全てのコントが終わると、エンドトークへ。話の内容は、主にコントの中で使用された「さすまた」について。さすまた知名度はどれほどのものなのか、どのようにしてさすまたを入手したのか、持ち運びがどれほど不便だったか……さすまたに関する話が湯水のように溢れ出る。なにやら新製品を購入してテンションが上がっている人のそれに似ていた。この後、二人はすぐさま大阪を出て、日曜日に公演を開催する広島へと移動するのだそうだ。

午後四時半終演。

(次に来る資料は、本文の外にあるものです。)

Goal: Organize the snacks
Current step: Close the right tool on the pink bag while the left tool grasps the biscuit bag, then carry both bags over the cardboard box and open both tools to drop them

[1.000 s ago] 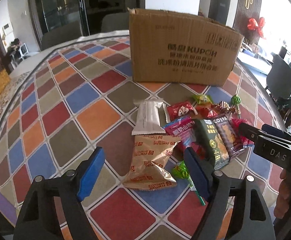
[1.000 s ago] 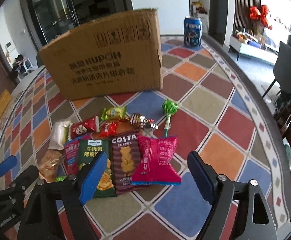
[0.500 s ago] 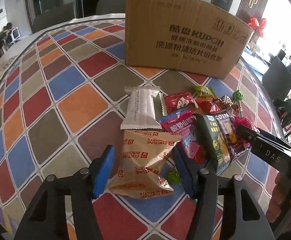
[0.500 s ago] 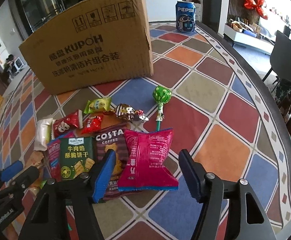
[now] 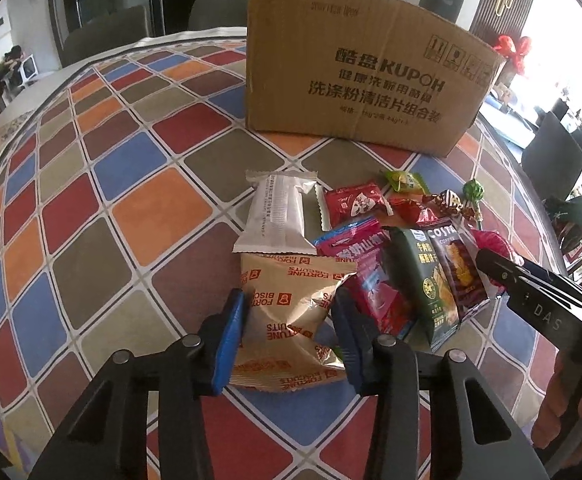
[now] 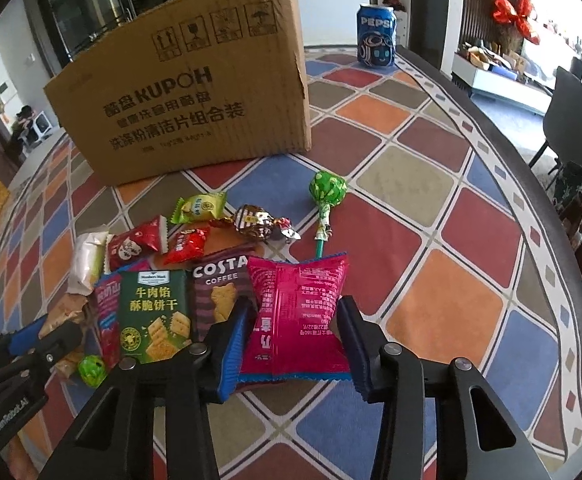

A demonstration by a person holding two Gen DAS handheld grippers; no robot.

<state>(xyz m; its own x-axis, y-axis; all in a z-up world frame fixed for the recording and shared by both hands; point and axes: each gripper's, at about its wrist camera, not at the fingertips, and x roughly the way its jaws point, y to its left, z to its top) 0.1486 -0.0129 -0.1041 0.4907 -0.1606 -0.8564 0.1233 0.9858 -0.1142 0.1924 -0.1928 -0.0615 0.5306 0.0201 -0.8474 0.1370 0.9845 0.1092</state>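
Left fingers [image 5: 229, 344] part-open astride biscuit bag [image 5: 291, 312], no grip | right fingers [image 6: 233, 348] likewise astride pink bag [image 6: 297, 316] | risk: slick film slips on closing.

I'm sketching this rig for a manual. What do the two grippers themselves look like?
Both the left gripper and right gripper have black angular frames with silver rivets and two blue ribbed finger pads. White lettering marks their sides. Bare fingers show behind one; no cables visible.
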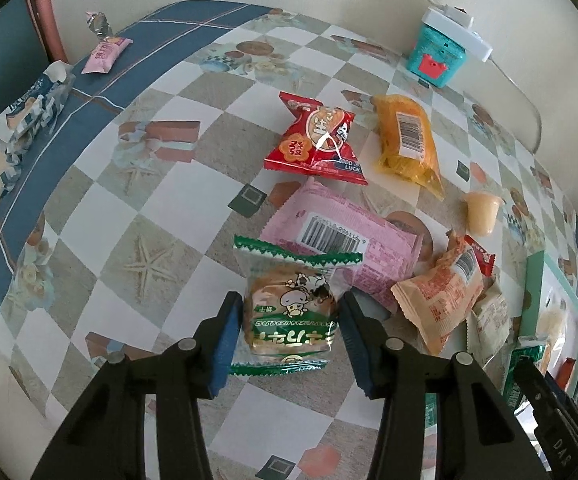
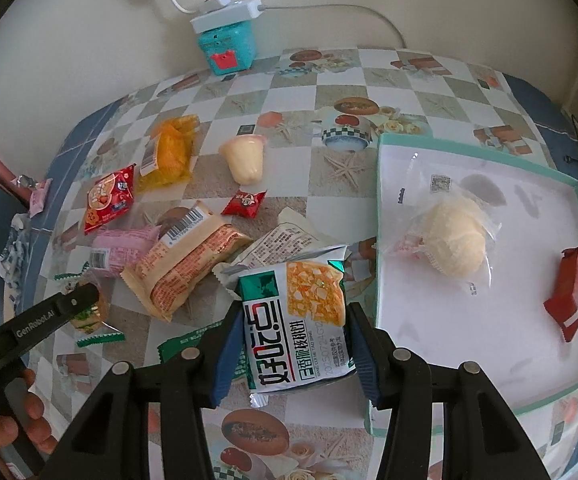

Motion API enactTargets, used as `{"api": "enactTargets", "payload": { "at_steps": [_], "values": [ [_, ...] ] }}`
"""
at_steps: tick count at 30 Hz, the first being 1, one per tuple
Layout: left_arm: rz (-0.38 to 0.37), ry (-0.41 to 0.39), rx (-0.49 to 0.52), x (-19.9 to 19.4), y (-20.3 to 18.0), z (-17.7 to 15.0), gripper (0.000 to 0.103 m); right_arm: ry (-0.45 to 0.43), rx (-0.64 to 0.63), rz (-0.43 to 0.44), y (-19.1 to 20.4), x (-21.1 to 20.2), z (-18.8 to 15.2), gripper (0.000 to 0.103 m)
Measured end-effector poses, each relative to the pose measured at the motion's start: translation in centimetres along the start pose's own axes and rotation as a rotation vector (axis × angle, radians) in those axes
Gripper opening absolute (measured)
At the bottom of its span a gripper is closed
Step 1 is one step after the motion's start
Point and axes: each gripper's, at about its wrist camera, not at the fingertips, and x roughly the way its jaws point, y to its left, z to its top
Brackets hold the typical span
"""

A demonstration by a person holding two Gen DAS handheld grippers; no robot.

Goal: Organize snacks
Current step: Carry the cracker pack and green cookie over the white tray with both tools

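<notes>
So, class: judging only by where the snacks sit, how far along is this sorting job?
Early. Done: a pale bun packet and a red packet lie in the box. In hand: the left gripper is shut on a green mushroom snack, and the right gripper on a teal packet. Left: the red bag, orange bag, pink pack and jelly cup lie on the table.

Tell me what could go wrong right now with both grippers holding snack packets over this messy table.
1. The left gripper pinches the green-edged packet by its sides only; the slick film could slip out.
2. The right gripper holds the green and white packet right beside the tray's near wall, so the packet could catch on that edge going in.
3. The two grippers sit close together, and could bump.
</notes>
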Motion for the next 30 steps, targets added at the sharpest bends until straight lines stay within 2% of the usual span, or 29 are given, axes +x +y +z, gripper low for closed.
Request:
{"api": "enactTargets", "payload": {
  "at_steps": [5,16,23,26,30],
  "values": [
    [-0.023,-0.015,-0.019,-0.4,0.3,0.1,0.051,-0.004,0.013,-0.002,-0.3,-0.1,0.1,0.053],
    [-0.014,-0.040,-0.027,-1.2,0.4,0.1,0.051,-0.005,0.025,0.001,-0.5,-0.3,0.1,0.053],
    [-0.028,-0.154,0.010,-5.4,-0.9,0.3,0.051,-0.100,0.049,0.021,-1.0,-3.6,0.6,0.053],
    [-0.039,-0.197,0.048,-7.1,-2.3,0.1,0.051,-0.147,0.065,-0.018,-1.7,-5.1,0.8,0.053],
    [-0.070,-0.228,0.127,-8.7,-5.5,-0.5,0.051,-0.158,0.129,-0.070,-4.0,-5.7,1.0,0.053]
  ]
}}
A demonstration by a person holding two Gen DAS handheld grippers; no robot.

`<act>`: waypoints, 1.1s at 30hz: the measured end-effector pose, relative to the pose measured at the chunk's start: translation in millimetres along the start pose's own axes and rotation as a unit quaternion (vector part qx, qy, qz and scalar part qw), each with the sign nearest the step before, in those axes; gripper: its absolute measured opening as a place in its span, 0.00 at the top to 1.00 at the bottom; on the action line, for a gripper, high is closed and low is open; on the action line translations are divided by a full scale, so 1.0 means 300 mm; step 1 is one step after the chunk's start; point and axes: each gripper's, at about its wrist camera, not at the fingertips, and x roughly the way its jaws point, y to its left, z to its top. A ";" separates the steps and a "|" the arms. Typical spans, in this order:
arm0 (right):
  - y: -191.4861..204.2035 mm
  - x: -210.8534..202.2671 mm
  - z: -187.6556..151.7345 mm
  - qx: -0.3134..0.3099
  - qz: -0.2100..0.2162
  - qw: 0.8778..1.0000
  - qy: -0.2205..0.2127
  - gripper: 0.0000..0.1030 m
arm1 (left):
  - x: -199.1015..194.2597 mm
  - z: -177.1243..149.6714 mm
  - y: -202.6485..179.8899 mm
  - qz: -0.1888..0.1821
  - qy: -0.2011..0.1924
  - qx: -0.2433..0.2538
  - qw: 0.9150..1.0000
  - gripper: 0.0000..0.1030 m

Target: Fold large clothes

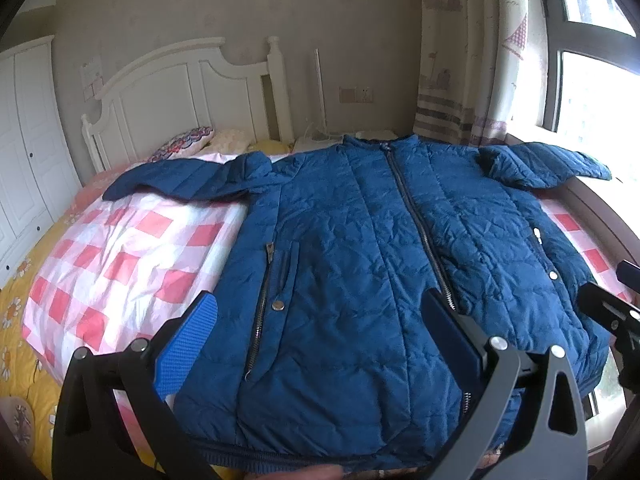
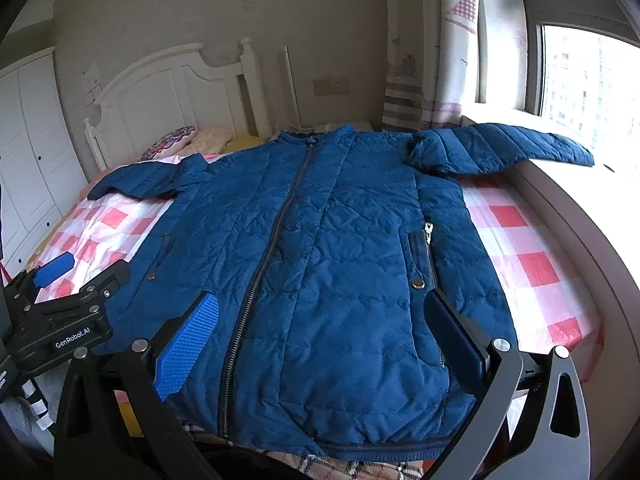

この後、待ち合わせの予定が入っていたので、ササッとアンケートを書いて出ていってしまおうと思っていたのだが、他の観客たちがガッツリとアンケートを書いていたらしく、誰も出ていこうとしないので、思わず出ることを躊躇してしまう。しかし、いつまでも待っているわけにもいかず、思い切って立ち上がり、客席を後にする。通路で書き殴ったアンケート用紙を係員に手渡し、そのまま会場の外へ飛び出すと、入口のすぐ脇にある受付でTHE GEESEの二人がベストDVDを手売りしようと待ち構えていたので驚いた。

その距離の近さと、既に二人がスタンバッていたという事実に驚き過ぎて、思わず「す、すいません! 持ってるんです!」と言ってしまい、THE GEESEの二人に「あ、大丈夫です!」と大いに気を使われてしまった。申し訳ない。でも、興味がないから買わないのではないのだとアピールできたので、ちょっとだけ安心した。

それにしても面白かった。東京のナンセンスなコント師が見せるオシャレな雰囲気はもはや皆無に等しかったが、二人だからこそ出来るバカバカしいステージをきちんと作り上げていて、それが不思議と唯一無二の空気感を生み出していたように思う。事務所の社長は今後も大阪公演を開催していきたいと言っていたらしいので、その時には是非ともまた足を運びたいと思う。よろしくね。